Une ventilation sous-estimée

Tant Nicolas St-Pierre que Vincent Hervet soulignent l’importance de mesurer fréquemment la température de même que le taux d’humidité des grains entreposés dans le silo, et par le fait même, de ne pas sous-estimer le rôle crucial de la ventilation.  « Quand le grain est assez sec et assez froid, il y a peu de problèmes d’insectes. Et quand la température descend sous les 18 °C, ils ne peuvent plus se reproduire, sauf que ça peut prendre des mois pour refroidir le centre [d’un silo] si on ne ventile pas », mentionne M. Hervet.

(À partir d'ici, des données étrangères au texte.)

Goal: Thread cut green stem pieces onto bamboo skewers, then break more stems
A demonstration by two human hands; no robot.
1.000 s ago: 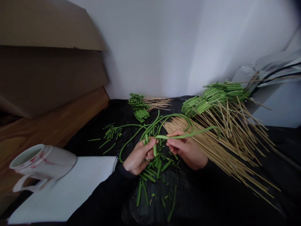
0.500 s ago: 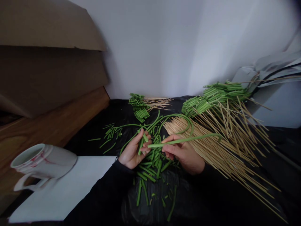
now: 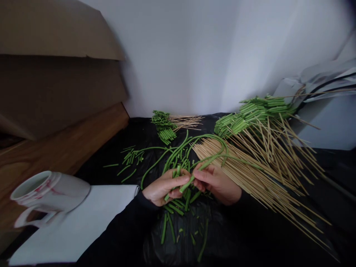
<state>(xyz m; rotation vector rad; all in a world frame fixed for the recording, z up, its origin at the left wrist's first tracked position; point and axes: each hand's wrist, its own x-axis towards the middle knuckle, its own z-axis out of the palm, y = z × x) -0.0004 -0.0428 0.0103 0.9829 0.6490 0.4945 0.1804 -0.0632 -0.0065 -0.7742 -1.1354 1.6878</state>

Sans ventilation, il indique qu’en hiver, l’air près des parois du silo se refroidit, descend et remonte par le centre. Ce phénomène de convection augmente le taux d’humidité des grains secs situés au centre et surtout dans le haut du silo. « C’est là que les insectes commencent et se propagent », souligne-t-il. Au printemps, le phénomène de convection est inverse, l’air chaud descend par le centre.

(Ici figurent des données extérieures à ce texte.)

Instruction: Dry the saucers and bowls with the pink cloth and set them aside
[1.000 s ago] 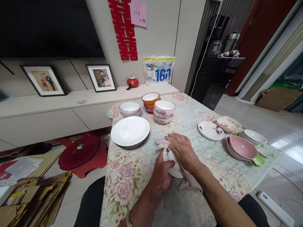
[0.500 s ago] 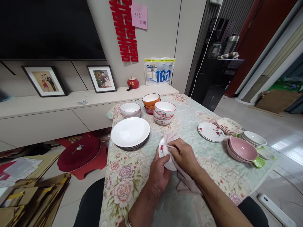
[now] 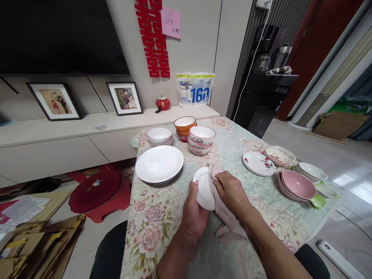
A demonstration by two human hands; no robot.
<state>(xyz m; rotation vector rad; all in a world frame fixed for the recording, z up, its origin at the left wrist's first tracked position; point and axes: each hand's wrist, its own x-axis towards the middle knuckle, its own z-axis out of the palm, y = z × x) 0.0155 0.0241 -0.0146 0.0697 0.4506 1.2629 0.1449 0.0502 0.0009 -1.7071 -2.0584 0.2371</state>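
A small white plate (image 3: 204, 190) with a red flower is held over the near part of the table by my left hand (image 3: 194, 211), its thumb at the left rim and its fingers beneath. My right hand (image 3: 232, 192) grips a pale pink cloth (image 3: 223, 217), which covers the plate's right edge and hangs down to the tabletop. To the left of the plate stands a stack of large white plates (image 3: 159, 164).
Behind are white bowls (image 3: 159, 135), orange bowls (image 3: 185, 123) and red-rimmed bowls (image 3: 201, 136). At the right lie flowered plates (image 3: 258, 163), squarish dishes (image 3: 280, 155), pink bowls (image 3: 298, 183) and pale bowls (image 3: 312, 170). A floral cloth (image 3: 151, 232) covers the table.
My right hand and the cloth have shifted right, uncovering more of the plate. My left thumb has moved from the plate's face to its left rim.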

Le blé et l’orge sont plus propices aux problèmes d’insectes que les oléagineux comme le canola, précise le chercheur. Des espèces d’insectes mangent la moisissure; d’autres, le germe du grain. Dans ce cas, le grain n’est plus fertile et utile pour les producteurs qui veulent le ressemer. La qualité peut diminuer. Le danger demeure aussi de voir les insectes se retrouver dans le produit final, la farine par exemple, stipule Vincent Hervet.

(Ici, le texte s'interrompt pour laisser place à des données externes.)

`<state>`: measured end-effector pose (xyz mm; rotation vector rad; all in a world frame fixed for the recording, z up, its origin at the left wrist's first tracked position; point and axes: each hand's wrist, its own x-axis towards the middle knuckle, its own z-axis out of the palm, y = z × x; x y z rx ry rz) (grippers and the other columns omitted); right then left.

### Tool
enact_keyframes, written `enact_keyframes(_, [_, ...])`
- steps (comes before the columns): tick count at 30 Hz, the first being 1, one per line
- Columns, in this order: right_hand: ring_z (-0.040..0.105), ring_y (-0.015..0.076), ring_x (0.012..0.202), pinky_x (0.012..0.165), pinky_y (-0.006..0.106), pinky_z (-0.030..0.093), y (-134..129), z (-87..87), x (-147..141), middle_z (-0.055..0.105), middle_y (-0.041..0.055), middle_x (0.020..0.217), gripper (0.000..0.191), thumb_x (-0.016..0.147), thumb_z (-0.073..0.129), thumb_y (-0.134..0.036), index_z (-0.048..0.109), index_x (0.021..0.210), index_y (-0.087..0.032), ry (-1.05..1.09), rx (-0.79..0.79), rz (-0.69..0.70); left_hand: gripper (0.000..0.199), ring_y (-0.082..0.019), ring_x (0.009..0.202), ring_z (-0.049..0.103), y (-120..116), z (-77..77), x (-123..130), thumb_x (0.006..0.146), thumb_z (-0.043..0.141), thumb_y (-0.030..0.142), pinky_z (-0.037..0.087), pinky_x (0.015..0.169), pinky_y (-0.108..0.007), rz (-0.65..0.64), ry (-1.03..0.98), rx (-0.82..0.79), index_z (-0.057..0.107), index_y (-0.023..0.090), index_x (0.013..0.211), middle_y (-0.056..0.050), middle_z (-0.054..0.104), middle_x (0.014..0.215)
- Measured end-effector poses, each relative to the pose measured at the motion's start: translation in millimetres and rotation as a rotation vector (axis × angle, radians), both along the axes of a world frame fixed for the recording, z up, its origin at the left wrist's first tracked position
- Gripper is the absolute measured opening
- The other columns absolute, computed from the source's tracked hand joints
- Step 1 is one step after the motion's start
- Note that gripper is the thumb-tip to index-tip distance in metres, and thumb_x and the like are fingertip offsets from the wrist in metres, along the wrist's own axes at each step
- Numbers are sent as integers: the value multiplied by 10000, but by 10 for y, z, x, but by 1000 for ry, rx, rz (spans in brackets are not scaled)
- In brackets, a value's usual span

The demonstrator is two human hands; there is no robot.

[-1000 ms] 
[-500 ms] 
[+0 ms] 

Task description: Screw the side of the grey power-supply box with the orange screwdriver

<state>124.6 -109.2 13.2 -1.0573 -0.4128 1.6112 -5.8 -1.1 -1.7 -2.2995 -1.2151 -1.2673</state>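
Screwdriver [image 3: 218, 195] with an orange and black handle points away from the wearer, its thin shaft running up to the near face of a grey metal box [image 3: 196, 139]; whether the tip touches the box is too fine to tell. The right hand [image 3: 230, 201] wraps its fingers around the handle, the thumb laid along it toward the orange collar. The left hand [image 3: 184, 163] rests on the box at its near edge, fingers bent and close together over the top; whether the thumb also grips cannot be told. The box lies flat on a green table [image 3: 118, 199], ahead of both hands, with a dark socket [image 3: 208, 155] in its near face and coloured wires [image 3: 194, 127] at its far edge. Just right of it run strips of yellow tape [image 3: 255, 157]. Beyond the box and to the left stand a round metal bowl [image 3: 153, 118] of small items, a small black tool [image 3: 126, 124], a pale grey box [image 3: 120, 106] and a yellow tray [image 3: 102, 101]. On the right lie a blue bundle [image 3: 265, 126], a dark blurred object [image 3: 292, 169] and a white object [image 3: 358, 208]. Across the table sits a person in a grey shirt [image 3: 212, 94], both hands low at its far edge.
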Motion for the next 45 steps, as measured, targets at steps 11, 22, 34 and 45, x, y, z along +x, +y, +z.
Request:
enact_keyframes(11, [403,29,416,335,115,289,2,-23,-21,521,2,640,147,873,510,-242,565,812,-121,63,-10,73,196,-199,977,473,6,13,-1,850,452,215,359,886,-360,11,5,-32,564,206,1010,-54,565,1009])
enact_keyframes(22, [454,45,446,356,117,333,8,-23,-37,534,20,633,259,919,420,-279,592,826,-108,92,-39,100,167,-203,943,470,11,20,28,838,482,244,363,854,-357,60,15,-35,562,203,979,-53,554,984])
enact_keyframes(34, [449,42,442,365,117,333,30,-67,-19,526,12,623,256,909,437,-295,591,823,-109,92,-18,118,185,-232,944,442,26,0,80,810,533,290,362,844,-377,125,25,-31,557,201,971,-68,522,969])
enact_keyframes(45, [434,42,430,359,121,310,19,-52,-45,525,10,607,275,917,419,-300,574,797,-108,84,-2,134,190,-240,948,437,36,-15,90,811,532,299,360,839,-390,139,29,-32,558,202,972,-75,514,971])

Au-delà de la ventilation, une fois un silo contaminé par les insectes, il recommande de le transvider, car l’action des vis à grains ou des aspirateurs à grains tue plusieurs insectes et homogénéise le taux d’humidité. Il importe dans certains cas de désinfecter les silos une fois vides.

En prévention, il conseille de toujours nettoyer les abords des silos et les équipements pour éviter que du grain y traîne, ce qui attire les insectes, qui peuvent voler et se retrouver à l’intérieur les silos.


Des milliers de dollars en jeu

Nicolas St-Pierre, enseignant au Collège d’Alma, fait valoir que les prix à la hausse des grains incitent des producteurs à entreposer plus longtemps leurs grains cette année. Il conseille de vérifier fréquemment la température et le taux d’humidité des grains et d’ajuster les séquences de ventilation en conséquence, même dans les silos équipés de systèmes de ventilation automatisés. Il donne l’exemple d’un producteur québécois qui a perdu des milliers de dollars après que 440 tonnes de maïs se sont mises à chauffer dans un silo.